Philippe Nozières
Philippe Nozières (1932 – 2022) était un physicien français de réputation internationale, qui a consacré l’essentiel de sa carrière à l’étude théorique de la matière condensée, et qui a apporté des contributions pionnières à la compréhension des systèmes comportant un grand nombre de particules en interaction.
Présentation
L’Académie des sciences l’a qualifié de « géant de la théorie des phénomènes collectifs en physique ». Il a reçu de nombreux prix, dont le prix Wolf de physique (1985), souvent considéré comme la récompense la plus prestigieuse dans ce domaine après le prix Nobel, et dont il fut le premier lauréat français.
La physique de la matière condensée est une branche de la physique qui s’est développée à partir des années 1930 en s’appuyant sur les concepts de la mécanique quantique formalisés peu auparavant. Son objectif est d’expliquer les propriétés des solides et des liquides à partir de celles des atomes qui les constituent. Prenons un volume de métal de 1 cm3 contenant de l’ordre de 10 puissance 23 atomes, : toute description précise d’un tel système macroscopique est impossible, même avec les ordinateurs actuels les plus puissants.
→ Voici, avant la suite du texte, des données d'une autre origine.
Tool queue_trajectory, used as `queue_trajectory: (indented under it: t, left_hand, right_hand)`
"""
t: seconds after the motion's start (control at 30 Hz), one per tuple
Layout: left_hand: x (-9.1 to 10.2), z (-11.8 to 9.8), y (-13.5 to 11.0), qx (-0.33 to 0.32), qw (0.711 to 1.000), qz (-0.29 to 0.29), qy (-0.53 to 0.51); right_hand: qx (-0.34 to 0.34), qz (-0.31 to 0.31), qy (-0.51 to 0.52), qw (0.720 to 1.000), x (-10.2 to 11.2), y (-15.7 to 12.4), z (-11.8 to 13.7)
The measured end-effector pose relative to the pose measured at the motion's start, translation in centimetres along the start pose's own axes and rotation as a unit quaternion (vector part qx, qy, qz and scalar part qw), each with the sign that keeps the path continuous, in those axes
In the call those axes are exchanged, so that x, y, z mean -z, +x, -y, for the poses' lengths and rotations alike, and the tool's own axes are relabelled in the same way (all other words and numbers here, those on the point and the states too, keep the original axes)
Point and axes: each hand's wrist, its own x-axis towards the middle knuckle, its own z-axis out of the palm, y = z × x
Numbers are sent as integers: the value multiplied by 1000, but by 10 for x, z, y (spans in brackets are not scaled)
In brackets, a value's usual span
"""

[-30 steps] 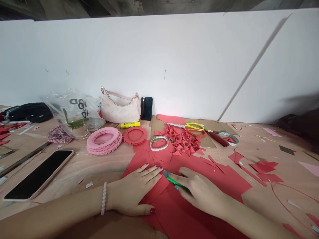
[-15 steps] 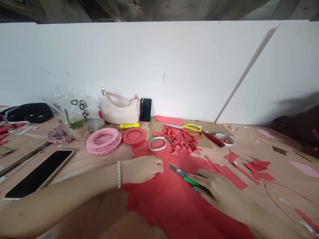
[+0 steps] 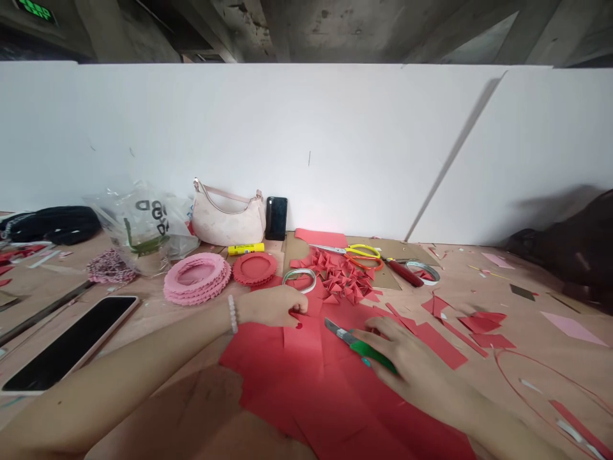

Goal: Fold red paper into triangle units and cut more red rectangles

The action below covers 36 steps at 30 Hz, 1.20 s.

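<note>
Craft knife [image 3: 368,351]: bright green grip, grey metal blade.
Paper sheet [image 3: 306,383]: solid red, unpatterned.
Left-hand fingernails [image 3: 299,326]: dark red polish.
Bracelet [image 3: 232,314]: white beads.
Paper ring stack [image 3: 196,284]: pink, scalloped edges.
Single paper ring [image 3: 255,268]: red, scalloped edge.
Glue stick [image 3: 246,248]: yellow.
Scissors [image 3: 361,251]: one yellow handle loop, one orange.
Handbag [image 3: 225,220]: pale pink, apparently faintly mottled; detail poor at this range.
Plastic bag [image 3: 143,227]: clear, dark lettering, green print.

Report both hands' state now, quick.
Left hand: curled on the red paper; cannot tell if gripping it.
Right hand: closed, holding a green craft knife.
</note>
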Motion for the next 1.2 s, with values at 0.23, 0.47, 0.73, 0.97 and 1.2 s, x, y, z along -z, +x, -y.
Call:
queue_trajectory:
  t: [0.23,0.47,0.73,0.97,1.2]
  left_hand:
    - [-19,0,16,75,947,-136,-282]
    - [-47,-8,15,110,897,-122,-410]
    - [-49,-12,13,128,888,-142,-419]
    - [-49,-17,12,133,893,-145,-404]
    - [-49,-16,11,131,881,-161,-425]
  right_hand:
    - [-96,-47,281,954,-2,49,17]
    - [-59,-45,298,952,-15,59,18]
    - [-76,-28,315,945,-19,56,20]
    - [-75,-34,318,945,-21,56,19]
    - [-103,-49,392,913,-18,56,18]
De plus, dans un métal, les électrons des couches externes des atomes circulent librement et interagissent entre eux. Il faut donc recourir à des approximations et à des méthodes statistiques. C’est à la résolution de ce problème, appelé « problème à N-corps », que Philippe Nozières (avec le physicien américain David Pines) a apporté au début de sa carrière une contribution majeure et décisive, qui est devenue la base de notre compréhension quantitative des métaux. Il a étendu ces recherches aux liquides quantiques à très basses températures, tel l’hélium superfluide. Ces travaux se sont traduits par la publication d’un livre, Theory of quantum liquids, qui est devenu un classique.
L’œuvre scientifique de Philippe Nozières est considérable. Il apporte des contributions déterminantes à de nombreux autres sujets. Par exemple, en 1980, avec André Blandin, il donne une discussion complète du comportement des impuretés magnétiques dans un métal. Il travaille également sur le mouvement brownien (mouvement aléatoire d’une particule dans un liquide), la transition métal-isolant, l’origine du champ magnétique terrestre, la croissance cristalline, le frottement solide…, sujets qui ont d’importantes applications pratiques.
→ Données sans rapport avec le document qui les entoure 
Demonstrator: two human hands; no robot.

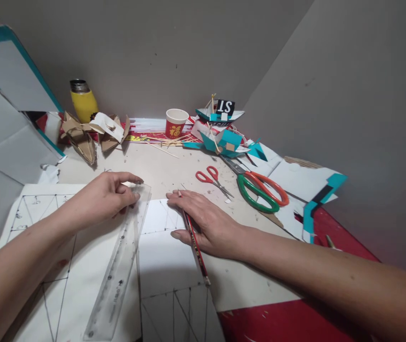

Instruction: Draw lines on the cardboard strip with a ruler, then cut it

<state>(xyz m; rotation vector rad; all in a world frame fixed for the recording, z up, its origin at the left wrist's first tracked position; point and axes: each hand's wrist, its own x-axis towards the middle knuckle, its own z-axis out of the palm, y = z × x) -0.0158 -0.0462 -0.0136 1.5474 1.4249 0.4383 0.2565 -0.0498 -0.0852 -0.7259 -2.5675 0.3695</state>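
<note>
My left hand [105, 195] rests on the top end of a clear plastic ruler [119, 266], fingers curled and pressing it down onto white card [169, 263] marked with pencil lines. My right hand [206, 223] lies flat on the same card, fingers stretched out, with a red pencil [195, 244] tucked between the fingers and running back toward me. The two hands are about a hand's width apart.
Small red scissors [213, 179] and large green-and-orange scissors [259, 189] lie beyond my right hand. At the back stand a yellow flask [82, 100], a red paper cup [176, 122], cardboard scraps [81, 135], thin sticks and teal paper models [222, 137]. Grey walls close both sides.
</note>
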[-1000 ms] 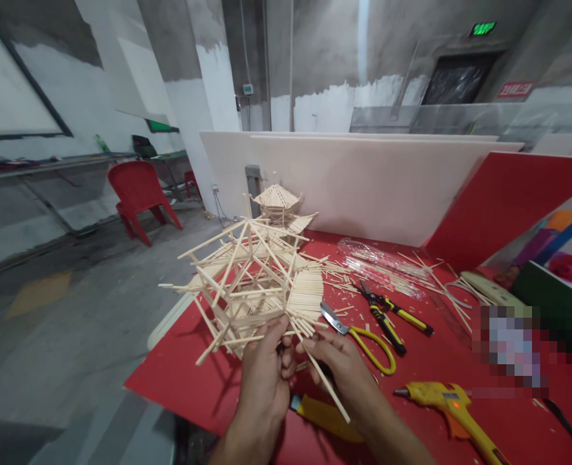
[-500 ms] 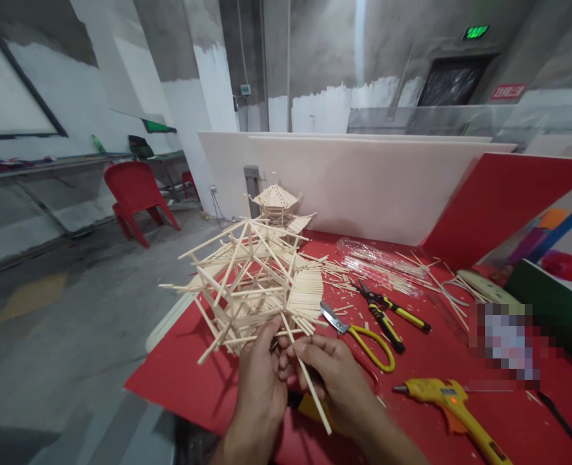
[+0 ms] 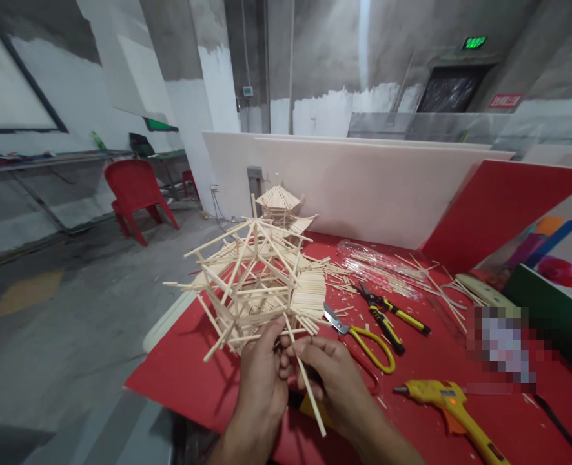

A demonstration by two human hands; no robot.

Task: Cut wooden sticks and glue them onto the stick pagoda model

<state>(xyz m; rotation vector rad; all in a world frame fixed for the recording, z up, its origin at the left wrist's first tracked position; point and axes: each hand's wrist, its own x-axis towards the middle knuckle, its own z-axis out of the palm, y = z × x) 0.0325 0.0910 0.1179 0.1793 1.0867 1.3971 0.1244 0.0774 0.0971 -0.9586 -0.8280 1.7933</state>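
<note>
A model pavilion (image 3: pixel 247 278) built of thin wooden sticks, with an open frame roof, stands at the near left of the red table. My left hand (image 3: pixel 264 371) is closed at its near lower corner, thumb pressed against the frame; its other fingertips are partly hidden. Between the thumb and fingers of my right hand (image 3: pixel 334 371) is a long wooden stick (image 3: pixel 310 391), slanting down toward me. The upper end of this stick meets the model's corner beside my left thumb. Both hands nearly touch each other.
Yellow-handled scissors (image 3: pixel 373 349), cutting pliers (image 3: pixel 385 323) and a yellow glue gun (image 3: pixel 453 400) lie on the red tabletop (image 3: pixel 170 381) to the right. Bagged sticks (image 3: pixel 383 268) and offcuts lie behind. A roofed stick model (image 3: pixel 279 200) stands at the back, before white boards (image 3: pixel 363 187).
The view has shifted slightly, so the model appears a little to the right. The long stick's lower end has swung slightly left. Both hands keep their hold.
</note>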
Ancien élève de l’École normale supérieure, Philippe Nozières obtient l’agrégation de sciences physiques en 1955. Puis il part aux États-Unis à l’Université de Princeton, où il acquiert rapidement une réputation internationale. Il est nommé professeur à l’université de Paris, puis il s’établit en 1972 à l’Institut Laue-Langevin, un centre de recherche international situé à Grenoble. Il y dirige jusqu’en 2000 le groupe de physique théorique, où il attire un grand nombre de postdoctorants et de visiteurs scientifiques de toutes nationalités. Il entre à l’Académie des sciences en 1981 et à l’American Academy of Arts and Sciences en 1992. En 1983, il est nommé professeur au Collège de France, où il est titulaire de la chaire de physique statistique, une discipline qui « veut expliquer le comportement global de la matière…, établir un pont entre deux domaines apparemment disjoints [les physiques microscopique et macroscopique]. »
Philippe Nozières était animé de convictions fortes. Président de la Société Française de Physique en 1984, il constate que les chercheurs dans les différentes branches de la physique (optique, physique nucléaire, astrophysique, physique des solides…) ne communiquent plus guère entre eux et déclare : « [Cette spécialisation outrancière] est la négation même du métier de chercheur, dont la curiosité et l’imagination doivent toujours être en éveil… ».
Enfin, président du conseil d’administration des Éditions de Physique, il a joué un rôle clé dans la création en 1986 de la revue Europhysics Letters, fusion des journaux de lettres* français, italien et allemand.
*Une lettre est un article scientifique court portant sur un résultat récent et important qui doit être publié rapidement.